#poledancerproblems — are you frustrated with your pole progress?
The nemesis trick. An endless source of frustration.
- Watch lots of different dancers get into / out of your nemesis move. It may be that the transition you’ve been trying simply isn’t working for your body, but that another will click for you. Take notes. Watch the same dancer in different performances and you might see a move from different angles. You’re learning by immersion. And really, don’t we all need an excuse to watch more pole dancing videos on YouTube? 😉
- Think — hard — about what’s happening with your body with unsuccessful attempts. If you don’t know where things are going wrong, you won’t be able to fix anything! Identifying your specific points of failure will also help you identify things to work on. Every move in the world can be broken down into parts — grip points, required engagement, required balance/stability, etc.For example, if you’re struggling with your basic invert, instead of saying “I can’t get the basic invert and I don’t understand why” think about the various parts that go into a basic invert. Are your hands or arms arms are sliding out of position as soon as your hips are in the air? That points to either grip issues or arm/back strength conditioning. Do your feet feel hopelessly grounded? Core conditioning will help with that–and doing true core conditioning (not just abs) will strengthen and stabilize your entire core, which includes your back. And that in turn will help with so many other things down the road.

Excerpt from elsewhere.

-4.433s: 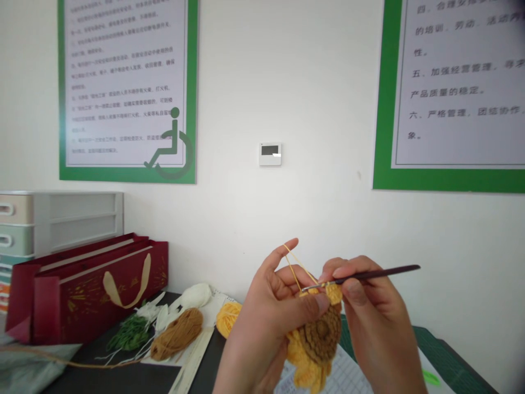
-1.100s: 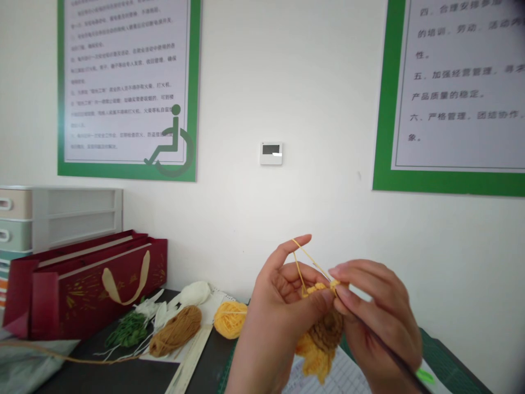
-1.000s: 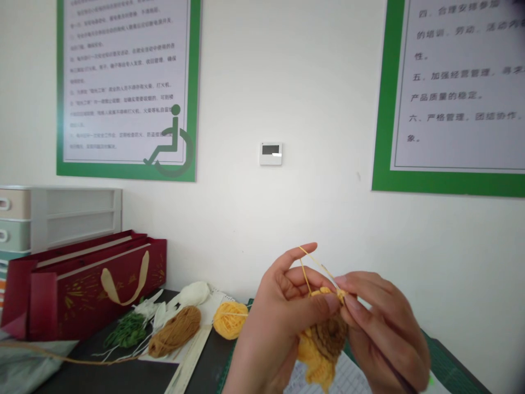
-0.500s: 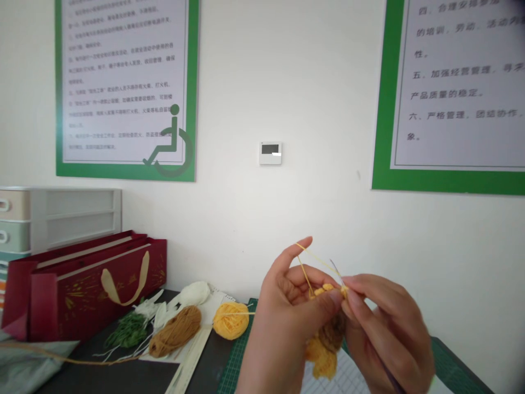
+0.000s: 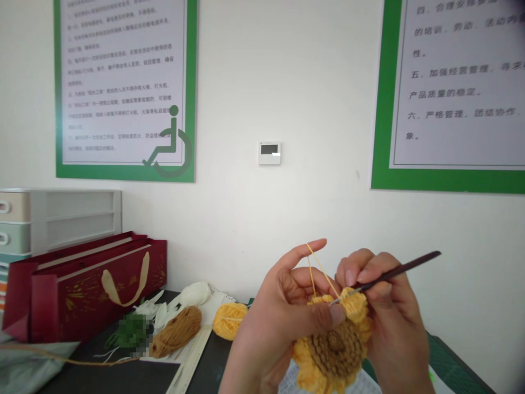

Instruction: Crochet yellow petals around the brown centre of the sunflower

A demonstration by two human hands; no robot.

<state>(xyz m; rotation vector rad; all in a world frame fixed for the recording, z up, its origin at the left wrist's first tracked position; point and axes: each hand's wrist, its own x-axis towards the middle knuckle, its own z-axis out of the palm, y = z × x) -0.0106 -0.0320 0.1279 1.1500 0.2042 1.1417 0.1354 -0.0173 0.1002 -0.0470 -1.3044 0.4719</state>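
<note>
My left hand (image 5: pixel 283 317) pinches a crocheted sunflower (image 5: pixel 337 347) between thumb and fingers, its brown centre facing me and yellow petals around it. Yellow yarn loops over my raised left index finger and runs down to the petals at the top. My right hand (image 5: pixel 389 312) is closed on a crochet hook (image 5: pixel 404 268) with a dark handle. The hook's metal tip lies at the upper petals, close to my left thumb. A yellow yarn ball (image 5: pixel 229 320) sits on the table behind my left wrist.
A brown yarn skein (image 5: pixel 177 330), green yarn (image 5: pixel 129 330) and white yarn (image 5: pixel 195 294) lie left on the dark table. A red gift bag (image 5: pixel 94 284) stands beside drawers (image 5: pixel 77 210). A green cutting mat (image 5: pixel 455 364) shows at right, beneath papers.
The crochet hook has swung from pointing upward to nearly level, its handle now up to the right. The sunflower has turned to show its brown face. My right hand has rotated.
</note>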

- If you are a beginning or intermediate dancer, stop trying to do advanced or extreme moves. Really, just stop. It’s not yet the time for you to do caterpillar or aysha or handpsprings. Someday they will come!I’m a big believer in training a level above what you’re actually capable of performing. But … show some patience and respect for your body. The very fact that you’re asking it to hold your weight safely and stably on a pole means you’re asking your body to do some very taxing work; allow it to progress at a safe pace, or you risk breaking it down. My point here: know your limitations, and instead of letting them frustrate you, get creative with them. Take this time to perfect transitions into and out of the moves you already know. Experiment with different transitions. Doing moves you know in different ways can help you build strength and flexibility without even realizing it.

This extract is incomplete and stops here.